Periodic Reporting for period 2 - Solar Bankability (Improving the Financeability and Attractiveness of Sustainable Energy Investments in Photovolatics: Quantifying and Managing the Technical Risk for Current and New Business Models)
Reporting period: 2016-03-01 to 2017-02-28
1. To develop, document and establish practices for evaluating and mitigating the technical risks associated with investments in photovoltaics over the project life cycle, i.e. during development, operation and decommissioning.
2. To develop, document and establish practices for valuing such risks when modelling the costs of a PV investment as investors do when evaluating the life cycle costs of such projects.
3. To evaluate how these risks affect the electricity production and the expected return on investment in different business models.
4. To enable the key actors, and particularly the financial market actors, to widely adopt the project results as best practices for the mitigation of risk of sustainable energy investments with current and new business models.

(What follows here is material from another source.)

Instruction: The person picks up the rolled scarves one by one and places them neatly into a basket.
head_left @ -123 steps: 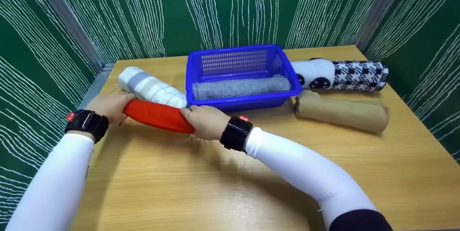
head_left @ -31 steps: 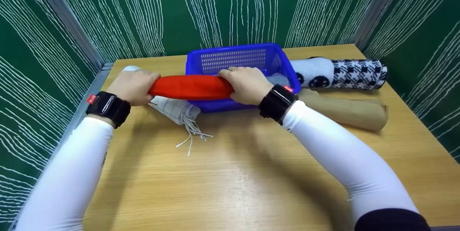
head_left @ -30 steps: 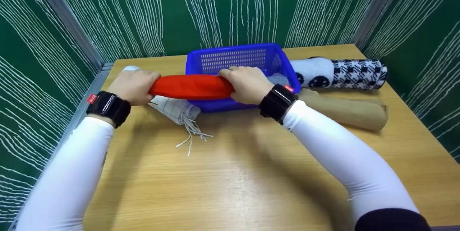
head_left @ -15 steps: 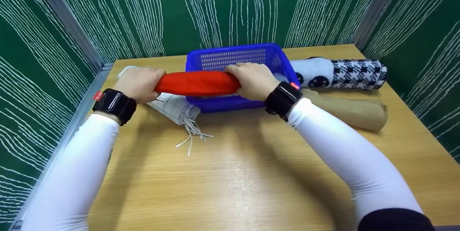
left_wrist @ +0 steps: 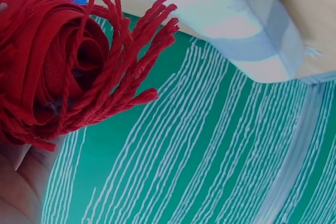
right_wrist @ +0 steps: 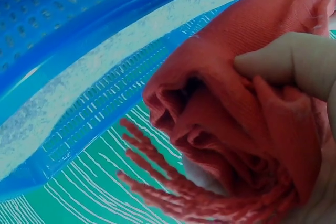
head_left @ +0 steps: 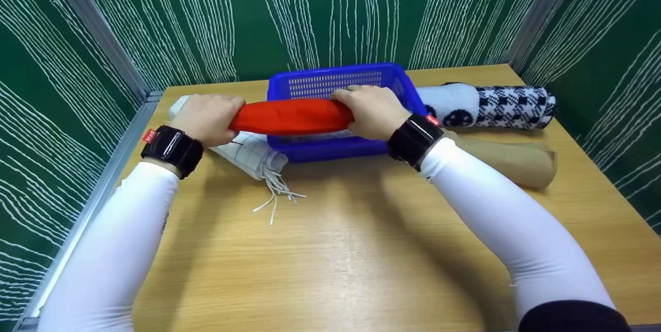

The benchmarking and gap analysis was used to identify the parameters in the PV LCOE which are influenced by the technical risks in the PV project lifecycle as identified in the Risk Matrix. The results were used to develop and establish ways to evaluate the technical risks when modelling the PV LCOE. A snapshot of the business models in representative national PV markets in EU was given and served to understand the current climate of existing business models used for PV investment and the corresponding features and boundary conditions. The results were used to select the appropriate cases in the simulation of different business models where the impacts of technical risks on the electricity production and expected return on investment were evaluated, The country business model snapshots are presented in the Deliverable D4.1 and available on the Solar Bankability project website accessible by the public.
Once the technical risks have been identified, the focus moved to the identification of mitigation measures divided into preventive and corrective mitigation measures. Their impact was assessed in terms of reduction of uncertainty in yield assessment and in the CPN (Joint Report 1.2/2.2) and in the LCOE (Report 3.2).
The CPN methodology was linked to cash flow modelling with the creation of technical risks scenarios on 4 different business models (residential with and without storage, utility scale with central and string inverters) and the results were collected in Report 4.2.
Finally, all the key findings and main outcomes were framed in a risk framework divided into 4 phases: risk identification, risk assessment, risk management, and risk controlling (Report 5.8). The main results of the projects can thus be summarised as:
- Risk identification (Gap analysis and Risk matrix for the common nomenclature of failures with tool available on the website)
- Risk Assessment (Scenarios in uncertainty calculation of yield assessment and impact on P90/P50 ratio, CPN methodology for the calculation of the economic impact of technical risks, cash flow modelling with the inclusion of technical risk scenarios, impact of technical risks on LCOE, LCOE tool available on the website)
- Risk Management (Definition of mitigation measures divided into preventive and corrective and impact on uncertainty in yield assessment and on CPN, impact of mitigation measures on LCOE to evaluate the best mitigation strategy)
· Over the two-year project period, the Solar Bankability website was visited by more than 5400 users.
· Report downloads: Deliverable D1.1/D2.1 has been downloaded 571 times, Deliverable D1.2/D2.2 233 times, Deliverable 3.1 180 times, Deliverable 3.2 126 times, Deliverable 4.1 has been downloaded 233 times, Deliverable 4.2 273 times, and Deliverable 5.8 126 times. The total number of downloads is thus well above 1500.
The primary energy substituted in 2016 thanks to the impact of Solar Bankability amounts to 5843 GWh with investments triggered around 13.7 m€.